Tell how many lines of the entries below include the string "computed". Respond with the number alone.

--- Records for this task ---

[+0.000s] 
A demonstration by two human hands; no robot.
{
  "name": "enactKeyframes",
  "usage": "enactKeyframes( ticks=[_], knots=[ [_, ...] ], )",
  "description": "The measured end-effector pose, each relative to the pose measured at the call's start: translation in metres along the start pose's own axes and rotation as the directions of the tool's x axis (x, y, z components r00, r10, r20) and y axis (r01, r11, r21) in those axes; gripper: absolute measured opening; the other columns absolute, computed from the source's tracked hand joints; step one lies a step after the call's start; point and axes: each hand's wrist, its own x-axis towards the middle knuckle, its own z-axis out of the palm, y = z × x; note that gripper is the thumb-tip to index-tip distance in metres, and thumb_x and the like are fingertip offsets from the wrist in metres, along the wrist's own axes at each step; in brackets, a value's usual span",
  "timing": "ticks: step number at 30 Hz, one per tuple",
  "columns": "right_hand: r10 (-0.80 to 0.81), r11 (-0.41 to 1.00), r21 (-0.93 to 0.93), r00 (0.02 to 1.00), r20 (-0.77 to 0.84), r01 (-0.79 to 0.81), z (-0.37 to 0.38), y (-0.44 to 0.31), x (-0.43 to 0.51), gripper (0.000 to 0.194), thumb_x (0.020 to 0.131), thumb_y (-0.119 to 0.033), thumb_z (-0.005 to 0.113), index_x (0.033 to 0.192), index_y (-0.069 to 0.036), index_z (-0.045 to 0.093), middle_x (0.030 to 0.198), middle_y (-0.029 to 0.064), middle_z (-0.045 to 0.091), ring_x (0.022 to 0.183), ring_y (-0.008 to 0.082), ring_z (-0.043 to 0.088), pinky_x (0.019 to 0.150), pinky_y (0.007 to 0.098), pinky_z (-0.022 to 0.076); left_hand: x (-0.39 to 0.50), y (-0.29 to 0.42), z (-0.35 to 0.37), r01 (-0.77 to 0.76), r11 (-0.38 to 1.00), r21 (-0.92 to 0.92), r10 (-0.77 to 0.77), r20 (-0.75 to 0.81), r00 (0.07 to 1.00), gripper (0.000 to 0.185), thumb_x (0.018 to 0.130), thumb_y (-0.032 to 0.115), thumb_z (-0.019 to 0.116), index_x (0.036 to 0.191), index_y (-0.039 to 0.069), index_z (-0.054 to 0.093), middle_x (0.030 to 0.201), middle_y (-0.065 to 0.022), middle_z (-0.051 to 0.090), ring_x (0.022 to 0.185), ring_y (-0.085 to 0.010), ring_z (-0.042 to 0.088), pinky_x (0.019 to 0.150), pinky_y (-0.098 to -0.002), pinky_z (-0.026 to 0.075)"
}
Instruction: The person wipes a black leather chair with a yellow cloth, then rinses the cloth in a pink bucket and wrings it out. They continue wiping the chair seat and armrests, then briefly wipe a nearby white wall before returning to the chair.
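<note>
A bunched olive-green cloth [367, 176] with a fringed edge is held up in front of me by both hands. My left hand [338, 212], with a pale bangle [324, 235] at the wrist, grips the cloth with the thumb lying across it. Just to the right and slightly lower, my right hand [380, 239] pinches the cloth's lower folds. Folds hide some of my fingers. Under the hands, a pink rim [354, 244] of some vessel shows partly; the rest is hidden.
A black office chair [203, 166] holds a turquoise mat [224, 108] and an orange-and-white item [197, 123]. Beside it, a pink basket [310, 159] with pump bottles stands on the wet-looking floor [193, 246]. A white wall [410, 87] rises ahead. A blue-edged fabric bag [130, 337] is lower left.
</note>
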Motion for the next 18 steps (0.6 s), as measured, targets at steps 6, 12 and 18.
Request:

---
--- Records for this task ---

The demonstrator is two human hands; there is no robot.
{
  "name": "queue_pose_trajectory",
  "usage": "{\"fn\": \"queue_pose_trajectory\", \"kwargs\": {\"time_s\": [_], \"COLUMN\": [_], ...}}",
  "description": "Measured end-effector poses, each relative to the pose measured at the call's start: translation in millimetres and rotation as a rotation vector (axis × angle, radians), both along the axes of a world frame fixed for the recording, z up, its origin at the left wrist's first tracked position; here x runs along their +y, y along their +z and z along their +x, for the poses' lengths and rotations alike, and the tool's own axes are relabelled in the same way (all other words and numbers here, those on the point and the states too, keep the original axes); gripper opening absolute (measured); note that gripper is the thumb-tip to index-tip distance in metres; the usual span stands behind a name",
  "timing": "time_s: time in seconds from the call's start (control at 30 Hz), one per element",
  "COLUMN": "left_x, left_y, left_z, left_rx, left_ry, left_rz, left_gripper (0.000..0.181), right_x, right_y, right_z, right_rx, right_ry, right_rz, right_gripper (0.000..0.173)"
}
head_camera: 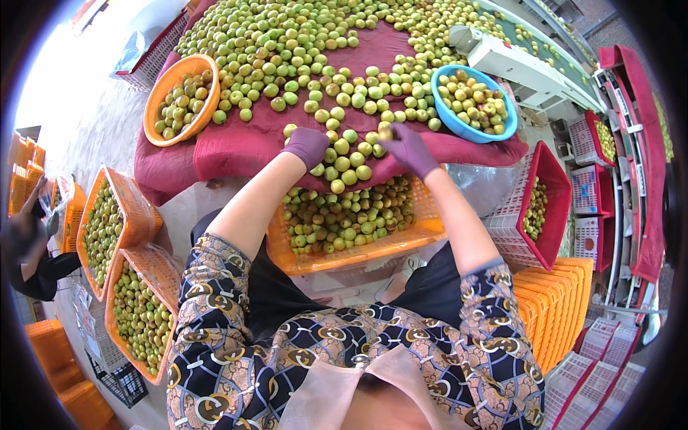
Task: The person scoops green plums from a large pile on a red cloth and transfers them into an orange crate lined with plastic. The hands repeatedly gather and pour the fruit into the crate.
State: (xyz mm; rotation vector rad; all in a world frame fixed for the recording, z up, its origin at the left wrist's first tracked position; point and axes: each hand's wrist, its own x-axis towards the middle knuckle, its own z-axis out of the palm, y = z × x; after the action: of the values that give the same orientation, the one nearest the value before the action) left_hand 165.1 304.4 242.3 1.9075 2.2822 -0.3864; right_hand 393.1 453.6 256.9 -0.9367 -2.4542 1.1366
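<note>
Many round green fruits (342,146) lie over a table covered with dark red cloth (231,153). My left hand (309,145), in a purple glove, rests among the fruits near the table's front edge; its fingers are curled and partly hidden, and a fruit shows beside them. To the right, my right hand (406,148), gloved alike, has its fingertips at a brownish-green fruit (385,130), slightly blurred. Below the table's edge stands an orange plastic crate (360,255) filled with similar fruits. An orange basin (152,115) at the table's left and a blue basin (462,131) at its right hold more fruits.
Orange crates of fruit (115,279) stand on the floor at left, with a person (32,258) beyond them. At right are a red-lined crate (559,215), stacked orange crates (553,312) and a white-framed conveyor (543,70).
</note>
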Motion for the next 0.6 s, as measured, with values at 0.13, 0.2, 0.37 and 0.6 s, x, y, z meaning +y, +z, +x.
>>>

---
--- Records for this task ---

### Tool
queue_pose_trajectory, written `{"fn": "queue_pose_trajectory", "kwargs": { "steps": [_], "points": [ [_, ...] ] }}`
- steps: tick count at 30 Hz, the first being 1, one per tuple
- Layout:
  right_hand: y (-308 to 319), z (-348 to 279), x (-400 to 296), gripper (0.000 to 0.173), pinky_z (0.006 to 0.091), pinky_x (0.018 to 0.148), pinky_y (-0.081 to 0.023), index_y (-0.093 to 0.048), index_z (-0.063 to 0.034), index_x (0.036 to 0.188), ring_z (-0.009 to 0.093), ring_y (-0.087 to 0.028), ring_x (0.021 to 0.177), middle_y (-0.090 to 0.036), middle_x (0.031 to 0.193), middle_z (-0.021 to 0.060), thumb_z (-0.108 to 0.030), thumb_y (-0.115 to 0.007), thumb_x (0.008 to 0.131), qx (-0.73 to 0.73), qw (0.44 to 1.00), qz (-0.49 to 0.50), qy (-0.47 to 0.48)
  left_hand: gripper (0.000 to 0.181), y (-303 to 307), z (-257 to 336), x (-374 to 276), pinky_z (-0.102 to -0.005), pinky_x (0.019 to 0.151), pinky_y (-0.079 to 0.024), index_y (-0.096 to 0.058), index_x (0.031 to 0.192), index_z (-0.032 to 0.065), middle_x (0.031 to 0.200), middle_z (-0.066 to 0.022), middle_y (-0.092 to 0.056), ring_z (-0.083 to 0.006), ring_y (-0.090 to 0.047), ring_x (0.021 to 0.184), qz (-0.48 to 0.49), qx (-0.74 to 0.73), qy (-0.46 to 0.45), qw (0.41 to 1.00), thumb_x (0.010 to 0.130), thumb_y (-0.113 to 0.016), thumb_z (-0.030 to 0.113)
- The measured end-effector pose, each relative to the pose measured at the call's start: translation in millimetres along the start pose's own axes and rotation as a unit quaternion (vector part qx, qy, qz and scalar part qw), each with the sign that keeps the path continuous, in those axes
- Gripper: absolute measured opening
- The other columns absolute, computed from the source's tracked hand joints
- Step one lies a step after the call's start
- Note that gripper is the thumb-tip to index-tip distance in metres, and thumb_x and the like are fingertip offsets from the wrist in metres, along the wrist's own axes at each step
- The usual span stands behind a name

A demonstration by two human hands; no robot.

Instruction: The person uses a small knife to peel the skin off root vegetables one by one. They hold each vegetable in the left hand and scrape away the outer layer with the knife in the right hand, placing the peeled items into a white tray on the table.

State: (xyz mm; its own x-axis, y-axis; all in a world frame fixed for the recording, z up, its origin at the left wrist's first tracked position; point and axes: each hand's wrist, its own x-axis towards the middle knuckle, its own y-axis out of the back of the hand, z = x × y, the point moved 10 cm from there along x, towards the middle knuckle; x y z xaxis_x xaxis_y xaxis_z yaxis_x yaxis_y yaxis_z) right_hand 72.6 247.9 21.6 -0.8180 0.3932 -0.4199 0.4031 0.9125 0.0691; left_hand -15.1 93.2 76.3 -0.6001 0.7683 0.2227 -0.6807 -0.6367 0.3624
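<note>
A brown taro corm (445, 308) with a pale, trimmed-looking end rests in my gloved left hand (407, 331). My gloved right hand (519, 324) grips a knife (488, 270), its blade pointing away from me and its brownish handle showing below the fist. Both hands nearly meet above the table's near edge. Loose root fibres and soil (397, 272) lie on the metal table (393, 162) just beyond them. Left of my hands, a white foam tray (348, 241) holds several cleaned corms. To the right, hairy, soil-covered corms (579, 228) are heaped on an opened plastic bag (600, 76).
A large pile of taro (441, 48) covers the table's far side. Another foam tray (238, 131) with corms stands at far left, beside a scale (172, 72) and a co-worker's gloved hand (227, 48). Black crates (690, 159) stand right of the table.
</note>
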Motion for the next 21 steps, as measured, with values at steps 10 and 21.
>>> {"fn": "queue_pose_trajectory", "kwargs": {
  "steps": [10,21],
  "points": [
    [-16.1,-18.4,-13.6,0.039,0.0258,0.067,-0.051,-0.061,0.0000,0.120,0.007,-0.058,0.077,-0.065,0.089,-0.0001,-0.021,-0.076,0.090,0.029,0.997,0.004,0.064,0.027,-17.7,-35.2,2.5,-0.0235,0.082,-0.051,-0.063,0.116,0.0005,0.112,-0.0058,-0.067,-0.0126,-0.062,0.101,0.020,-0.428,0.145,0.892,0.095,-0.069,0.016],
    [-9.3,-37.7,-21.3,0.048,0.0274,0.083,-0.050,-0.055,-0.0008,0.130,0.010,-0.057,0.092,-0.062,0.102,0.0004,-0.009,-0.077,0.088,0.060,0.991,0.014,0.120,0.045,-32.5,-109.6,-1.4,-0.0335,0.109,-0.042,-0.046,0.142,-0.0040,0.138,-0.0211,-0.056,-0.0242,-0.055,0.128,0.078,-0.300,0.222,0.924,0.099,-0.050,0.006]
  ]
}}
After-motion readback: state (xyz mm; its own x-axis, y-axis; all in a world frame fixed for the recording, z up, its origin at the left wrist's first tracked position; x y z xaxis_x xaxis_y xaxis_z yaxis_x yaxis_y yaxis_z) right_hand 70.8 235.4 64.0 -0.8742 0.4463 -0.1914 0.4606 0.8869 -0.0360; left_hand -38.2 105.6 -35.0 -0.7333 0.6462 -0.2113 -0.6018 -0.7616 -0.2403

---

→ Result of this task
2